## Task directions
Produce the listing below again, exactly as shown.

## Collected data
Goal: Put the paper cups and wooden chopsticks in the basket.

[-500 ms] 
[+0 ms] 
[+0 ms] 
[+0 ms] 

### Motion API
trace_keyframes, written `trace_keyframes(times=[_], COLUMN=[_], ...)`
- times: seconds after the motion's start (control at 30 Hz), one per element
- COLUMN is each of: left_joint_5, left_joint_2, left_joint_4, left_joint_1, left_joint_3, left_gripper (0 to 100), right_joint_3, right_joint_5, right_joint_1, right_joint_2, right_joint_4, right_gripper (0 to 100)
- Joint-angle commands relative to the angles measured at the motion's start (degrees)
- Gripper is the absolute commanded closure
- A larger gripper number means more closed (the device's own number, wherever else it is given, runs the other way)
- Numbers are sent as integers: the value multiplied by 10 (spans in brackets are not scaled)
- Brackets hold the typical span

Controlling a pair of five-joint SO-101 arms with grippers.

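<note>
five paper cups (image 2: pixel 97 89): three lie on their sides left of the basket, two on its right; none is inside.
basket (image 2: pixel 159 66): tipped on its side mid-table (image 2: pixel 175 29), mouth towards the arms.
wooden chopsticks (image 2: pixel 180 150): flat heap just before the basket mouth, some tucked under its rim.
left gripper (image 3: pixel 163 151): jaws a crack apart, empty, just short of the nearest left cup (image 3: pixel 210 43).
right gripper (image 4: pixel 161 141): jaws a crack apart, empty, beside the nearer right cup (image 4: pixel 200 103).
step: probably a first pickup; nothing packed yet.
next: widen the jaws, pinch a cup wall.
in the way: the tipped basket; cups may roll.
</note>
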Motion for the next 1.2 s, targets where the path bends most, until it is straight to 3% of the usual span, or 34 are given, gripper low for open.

## Response below
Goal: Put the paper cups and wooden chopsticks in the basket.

[-500 ms] 
[+0 ms] 
[+0 ms] 
[+0 ms] 

### Motion API
trace_keyframes, written `trace_keyframes(times=[_], COLUMN=[_], ...)`
- times: seconds after the motion's start (control at 30 Hz), one per element
- COLUMN is each of: left_joint_5, left_joint_2, left_joint_4, left_joint_1, left_joint_3, left_gripper (0 to 100), right_joint_3, right_joint_5, right_joint_1, right_joint_2, right_joint_4, right_gripper (0 to 100)
- Joint-angle commands relative to the angles measured at the motion's start (degrees)
- Gripper is the absolute commanded closure
- A larger gripper number means more closed (the device's own number, wherever else it is given, runs the other way)
- Numbers are sent as integers: the value multiplied by 10 (spans in brackets are not scaled)
- Brackets hold the typical span

Controlling a pair of five-joint SO-101 arms with grippers.

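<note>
five paper cups (image 2: pixel 97 89): three lie on their sides left of the basket, two on its right; none is inside.
basket (image 2: pixel 159 66): tipped on its side mid-table (image 2: pixel 175 29), mouth towards the arms.
wooden chopsticks (image 2: pixel 180 150): flat heap just before the basket mouth, some tucked under its rim.
left gripper (image 3: pixel 163 151): jaws a crack apart, empty, just short of the nearest left cup (image 3: pixel 210 43).
right gripper (image 4: pixel 161 141): jaws a crack apart, empty, beside the nearer right cup (image 4: pixel 200 103).
step: probably a first pickup; nothing packed yet.
next: widen the jaws, pinch a cup wall.
in the way: the tipped basket; cups may roll.
</note>
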Motion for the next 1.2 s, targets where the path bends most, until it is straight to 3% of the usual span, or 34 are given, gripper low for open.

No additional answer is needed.